Old Delhi-style butter chicken

Head to your spice rack to make this butter chicken curry, a dish that symbolises Indian food for millions of people all over the world

  • Prep:50 mins
    Cook:1 hrs
    plus 1 hr marinating
  • Serves 6
  • Easy

Nutrition per serving

  • kcal 472
  • fat 34g
  • saturates 17g
  • carbs 11g
  • sugars 10g
  • fibre 3g
  • protein 29g
  • salt 2.6g


  • 800g boneless and skinless chicken thighs, cut into bite-sized pieces
  • coriander leaves, finely sliced red onion, sliced green or red chilli, naan bread or basmati rice, and chutney, to serve
  • 120g Greek yogurt
  • thumb-sized piece ginger, grated
  • 4-5 garlic cloves, crushed
  • 1 tbsp vegetable oil
  • 1 lemon, juiced
  • 3 tsp mild chilli powder
  • 1 tsp ground cumin
  • ½ tsp garam masala
  • ½ tsp turmeric
  • 1kg ripe vine or plum tomatoes
  • thumb-sized piece ginger, peeled, half grated and half finely chopped
  • 4 garlic cloves, crushed
  • 4 green cardamom pods
  • 2 cloves
  • 1 bay leaf
  • 1-2 tsp chilli powder
  • 80g butter, diced
  • 2 green chillies, cut lengthways
  • 75ml single cream, plus a drizzle to serve
  • 5-6 dried fenugreek leaves, crushed between your fingers (optional)
  • 1 tsp garam masala
  • 1 tbsp sugar
  • 3 tbsp ghee (see below) or butter
  • 2 tsp black mustard seeds
  • 1 dried whole Kashmiri chilli
  • 6-8 dried curry leaves


Optional toppings
A tarka is oil or ghee infused with spices, used to finish dishes such as dhals and curries. Whole spices are toasted and infused into the ghee to season the final dish and add a richness. To garnish with the spiced butter, heat the ingredients together over a medium heat until the seeds start to sizzle and the curry leaves turn a darker green. Spoon over the top of the curry just before serving. This also is delicious over steamed vegetables or thick lentil soups.Make your own ghee
Ghee is clarified butter, which is great for frying as the milk solids don’t burn as they would if using normal butter. It also adds richness and a creamy texture to dishes. To make your own, simply melt butter in a pan and pour off the clear clarified, golden butter, leaving the milk solids in the pan.

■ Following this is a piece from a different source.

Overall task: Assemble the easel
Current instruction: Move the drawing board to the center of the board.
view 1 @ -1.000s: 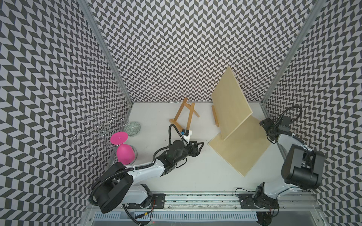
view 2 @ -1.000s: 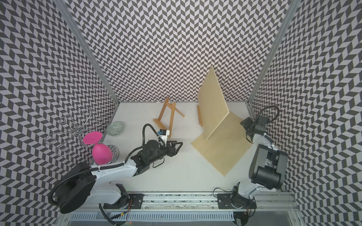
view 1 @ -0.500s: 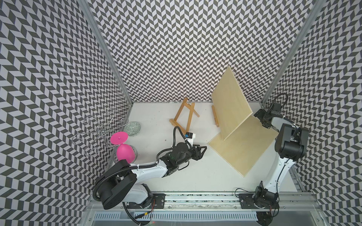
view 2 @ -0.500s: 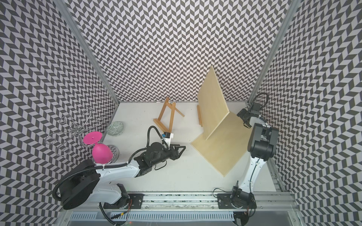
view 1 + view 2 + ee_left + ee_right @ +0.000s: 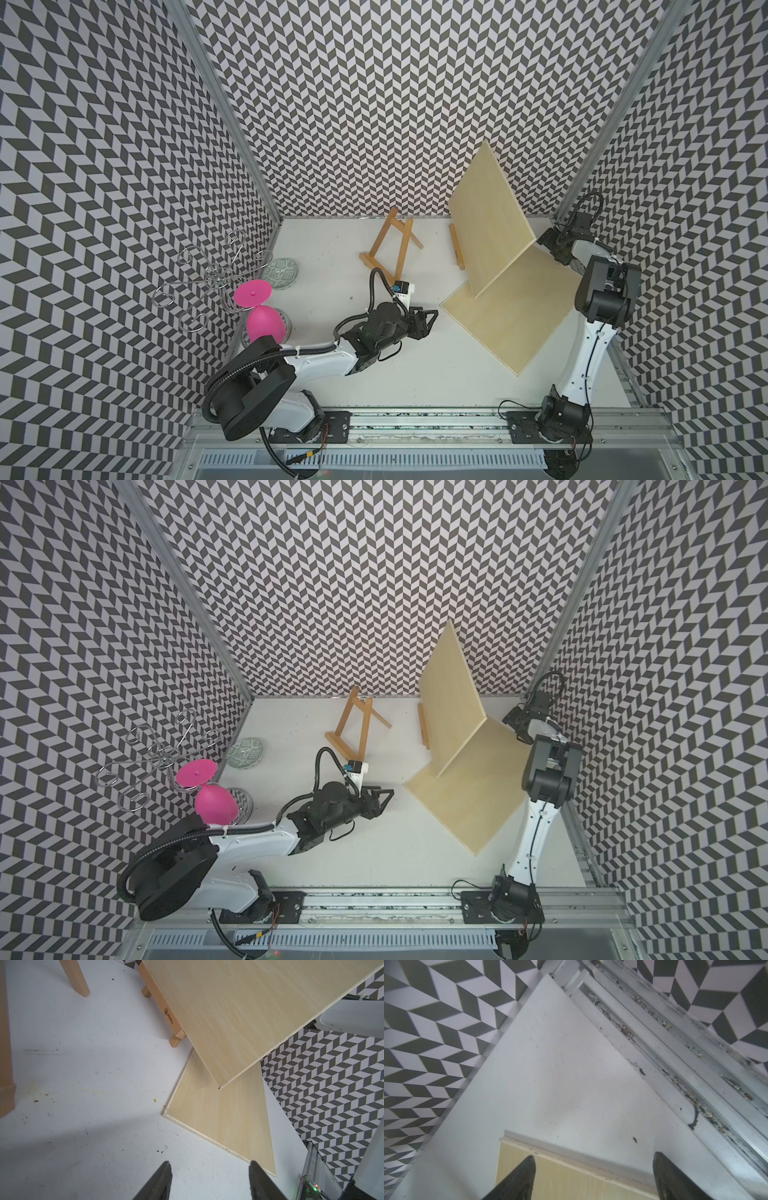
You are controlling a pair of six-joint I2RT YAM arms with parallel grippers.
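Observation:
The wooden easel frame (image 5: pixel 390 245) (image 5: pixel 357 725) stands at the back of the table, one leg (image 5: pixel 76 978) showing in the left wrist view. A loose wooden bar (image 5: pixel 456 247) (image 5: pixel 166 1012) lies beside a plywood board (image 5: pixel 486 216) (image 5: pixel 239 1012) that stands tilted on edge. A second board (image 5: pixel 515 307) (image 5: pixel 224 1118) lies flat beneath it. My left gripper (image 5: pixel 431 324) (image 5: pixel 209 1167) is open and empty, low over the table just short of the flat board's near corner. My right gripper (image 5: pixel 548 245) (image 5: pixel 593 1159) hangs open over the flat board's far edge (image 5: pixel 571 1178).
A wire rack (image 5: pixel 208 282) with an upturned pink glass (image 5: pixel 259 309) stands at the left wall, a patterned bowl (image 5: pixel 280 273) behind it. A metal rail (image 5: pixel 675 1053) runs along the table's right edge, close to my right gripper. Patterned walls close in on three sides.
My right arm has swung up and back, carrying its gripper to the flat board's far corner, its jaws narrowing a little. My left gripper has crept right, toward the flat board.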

  1. Mix all of the marinade ingredients together in a large mixing bowl with 1½ tsp salt. Add the chicken pieces and mix together until well-coated, then cover the bowl and chill for 1 hr or overnight in the fridge.

  2. Heat the oven to 240C/220C fan/gas 9. Transfer the chicken pieces to a large baking tray (discard any remaining marinade), and cook for 10-15 mins. Turn the pieces after 10 mins so they colour evenly on both sides. The chicken doesn’t need to be completely cooked through at this point as it will cook for a few more mins in the sauce.

  3. Meanwhile, for the sauce, slice the tomatoes in half and put in a large pan in a single layer with 125ml water, the grated ginger, garlic, cardamom, cloves and bay leaf. Simmer, covered, until the tomatoes have completely disintegrated, about 20-25 mins. Remove the whole spices and blend the tomato mixture with a stick blender, then pass it through a sieve to make a smooth purée. Return to a clean pan, add the chilli powder and simmer for 12-15 mins. It should slowly begin to thicken. When the sauce turns glossy, add the chicken pieces and any of the reserved roasting juices from the tray. 

  4. Slowly stir in the butter, a couple of pieces at a time, and simmer for 6-8 mins until the chicken is cooked through. Add the chopped ginger, green chillies and cream, then simmer for a min or two longer, taking care that the sauce doesn’t split. Stir in 1 tsp salt, fenugreek leaves, if using, and the garam masala, then check the seasoning, adjust if necessary, then add the sugar. In a separate pan, warm all the ingredients for the spiced butter, if using, until the seeds start to pop (see below). Spoon over the curry, scatter with the coriander, onion, chilli, and a drizzle more cream, if using. Serve with naan, pilau rice and chutney.